Bis zum 13. Juli sammeln die Forschenden noch Daten. Was sich jetzt schon sagen lässt: Familien- und Klassenchats werden oft genutzt. Eine Neuerung gegenüber der SMS-Kommunikation scheint zu sein, dass auch ausführliche Diskussionen stattfinden, zum Beispiel über politische Themen wie Abstimmungen oder die aktuelle Fussball-Weltmeisterschaft. «Zum Teil werden ganze Spiele per WhatsApp kommentiert», stellen die Forschenden fest. Auf sprachlicher Ebene fällt auf, dass viele User der Standardrechtschreibung folgen – vielleicht mithilfe der automatischen Worterkennung? Weiter sind ca. 90 Prozent aller deutschen Chats in Mundart abgefasst und weisen ausserdem häufig einen «Telegrammstil» auf.

Aufs Dialogische ausgerichtet

Christa Dürscheid staunt, dass die Nachrichten, die hin und her geschickt werden, so kurz sind, obwohl bei WhatsApp die Möglichkeit besteht, lange Nachrichten zu versenden. «Die Kommunikation ist eher auf das Dialogische ausgerichtet, es ist eine Beziehungskommunikation, die quasi in Echtzeit abgebildet wird», erklärt sie. «Die Verbindung untereinander bleibt somit immer aufrechterhalten, wie in einem gemeinsamen Kommunikationsraum.» Dass dadurch natürlich auch die soziale Kontrolle grösser ist, sei eine Folgeerscheinung, meint die Sprachwissenschaftlerin.

Neu ist zudem die wachsende Einbindung von Bildelementen in die Kommunikation; die kleinen Icons, die man als Smileys kennt und heute Emojis heissen, sind sehr beliebt und werden oft genutzt.

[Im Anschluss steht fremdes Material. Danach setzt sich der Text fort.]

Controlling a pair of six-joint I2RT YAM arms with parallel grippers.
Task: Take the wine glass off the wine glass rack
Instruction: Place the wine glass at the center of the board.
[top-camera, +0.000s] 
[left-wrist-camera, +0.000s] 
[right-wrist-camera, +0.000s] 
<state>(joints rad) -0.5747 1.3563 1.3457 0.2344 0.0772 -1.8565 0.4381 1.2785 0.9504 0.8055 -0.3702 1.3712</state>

Verwendet werden sie meist als Kommentare zum Geschriebenen: Trauriges wird zum Beispiel mit einem tränenden Gesicht unterstrichen. Andere Bildelemente können aber auch Wörter ersetzen, zum Beispiel kann bei der Aufforderung: «Trinken wir ein Bier» das Wort Bier durch ein Bierkrug-Icon ersetzt werden.

Das dem Datenmaterial ergeben sich spannende Fragen für die Forschenden, die nun empirisch überprüft werden können. Thesen dazu hat Christa Dürscheid zusammen mit ihrer Doktorandin Karina Frick in einem Aufsatz verfasst. Darin gehen die Forschenden u.a. der Frage nach, wie das Bild Sprache verändert und wie das Kommunikationsverhalten sich wandelt, wenn man immer und überall erreichbar ist. Interessant ist auch die Frage, welche Unterschiede zwischen der WhatsApp-Kommunikation und dem Dialog in einer realen Gesprächssituation bestehen.  

Bis jetzt konnten die Forscher eine solide Datengrundlage schaffen, die anonymisiert und nach allen Regeln des Datenschutzes aufbereitet werden. «Wir haben einen Schatz an Daten», freut sich Dürscheid. Für angehende Nachwuchsforschende stellt dies eine ideale Ausgangssituation dar.